There are two points that we can never reiterate enough regarding MedSpas: (1) they are medical practices and (2) many of the services they render are considered the practice of medicine.
Accordingly, it is a crucial first step for MedSpas to establish the physician-patient relationship and ensure that a MedSpa patient is a good candidate for the procedures he or she is seeking. This is the purpose of the good faith exam. Good faith exams go by many names, and in fact, the term “good faith examination” has been replaced in many states’ laws. It is common to hear the good faith exam referred to as the “initial exam,” “physical exam,” or “initial consult.” Regardless of the nomenclature, it is important to remember that the good faith exam is an encounter that must happen before a patient receives a treatment to assess their current condition, note their medical history, and ensure they are fit for the procedure. The goal of the good faith exam is to make a diagnosis and determine an appropriate treatment plan for the patient.
Here’s what you need to know about the good faith exam:
Who Can Do It? The good faith exam must be performed by a physician, physician assistant (“PA”), or advanced practice nurse (“APN”). Typically, the PA or APN must be delegated the ability to perform good faith exams by their supervising or collaborating physician. Registered nurses (“RN”) may aid the physician, PA, or APN in administering the good faith exam, but they cannot generate orders for treatment based on the exam. A physician, PA, or APN would need to review the RN’s findings and generate the treatment plan and order.
What Constitutes a Good Faith Exam? The good faith exam proceeds in two parts: (1) obtain a patient’s medical history and (2) perform an appropriate physical examination of the patient. The medical history is a brief account of the patient’s general lifestyle, medical events, and on-going treatments that may contain relevant information regarding the patient’s health. The appropriate physical examination is an assessment of the patient’s physical condition, generally and specifically, of the areas where the patient will receive treatment.

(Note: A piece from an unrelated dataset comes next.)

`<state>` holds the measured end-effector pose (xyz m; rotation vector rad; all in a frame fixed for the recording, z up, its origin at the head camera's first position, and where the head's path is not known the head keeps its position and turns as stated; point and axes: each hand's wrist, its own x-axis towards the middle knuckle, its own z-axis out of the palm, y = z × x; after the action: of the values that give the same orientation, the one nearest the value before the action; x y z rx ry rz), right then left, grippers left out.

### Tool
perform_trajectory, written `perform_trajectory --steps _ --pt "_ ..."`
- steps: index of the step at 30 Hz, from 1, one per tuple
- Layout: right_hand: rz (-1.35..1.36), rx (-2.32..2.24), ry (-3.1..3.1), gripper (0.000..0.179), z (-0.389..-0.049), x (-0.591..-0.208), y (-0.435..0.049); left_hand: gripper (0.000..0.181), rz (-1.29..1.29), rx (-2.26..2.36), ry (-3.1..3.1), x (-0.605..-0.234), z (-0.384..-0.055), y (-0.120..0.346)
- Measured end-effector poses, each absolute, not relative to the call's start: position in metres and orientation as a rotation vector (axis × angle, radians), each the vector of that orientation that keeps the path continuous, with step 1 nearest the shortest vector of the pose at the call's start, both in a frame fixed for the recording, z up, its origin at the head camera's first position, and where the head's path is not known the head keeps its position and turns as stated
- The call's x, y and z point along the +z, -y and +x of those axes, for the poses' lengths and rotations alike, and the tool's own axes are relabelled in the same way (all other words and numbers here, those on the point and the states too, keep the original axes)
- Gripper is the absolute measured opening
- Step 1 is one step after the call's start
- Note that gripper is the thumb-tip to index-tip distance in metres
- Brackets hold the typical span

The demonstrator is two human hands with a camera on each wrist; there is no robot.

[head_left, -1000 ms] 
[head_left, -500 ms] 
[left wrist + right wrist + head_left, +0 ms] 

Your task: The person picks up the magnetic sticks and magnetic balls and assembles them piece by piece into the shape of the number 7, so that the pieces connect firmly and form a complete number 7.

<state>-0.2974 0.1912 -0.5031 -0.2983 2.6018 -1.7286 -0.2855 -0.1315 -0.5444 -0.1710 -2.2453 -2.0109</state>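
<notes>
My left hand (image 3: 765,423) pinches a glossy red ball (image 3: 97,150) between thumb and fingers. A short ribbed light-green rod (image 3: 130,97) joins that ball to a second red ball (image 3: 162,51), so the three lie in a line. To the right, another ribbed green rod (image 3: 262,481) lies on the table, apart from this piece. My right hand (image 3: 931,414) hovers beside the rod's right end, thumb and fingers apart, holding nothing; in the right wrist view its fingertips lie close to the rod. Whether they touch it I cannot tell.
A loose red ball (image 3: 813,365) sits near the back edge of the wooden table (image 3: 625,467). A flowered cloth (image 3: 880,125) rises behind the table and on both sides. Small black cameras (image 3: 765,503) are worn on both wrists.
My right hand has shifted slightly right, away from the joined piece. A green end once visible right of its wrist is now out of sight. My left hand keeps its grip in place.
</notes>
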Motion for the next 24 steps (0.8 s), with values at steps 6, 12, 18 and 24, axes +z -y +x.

When Does the Good Faith Exam Need to Be Performed? The good faith exam should be performed prior to a patient receiving a treatment for the first time, but it does not have to be performed every time you see the patient. Especially in the MedSpa context, a treatment plan will likely encompass multiple treatments over a period of time. If a patient seeks additional treatments not covered in the initial treatment plan, the patient’s health substantially changes, or enough time has elapsed since the initial good faith exam, a new good faith exam should be performed. It is a good rule of thumb that a good faith exam should be performed at least annually on a patient.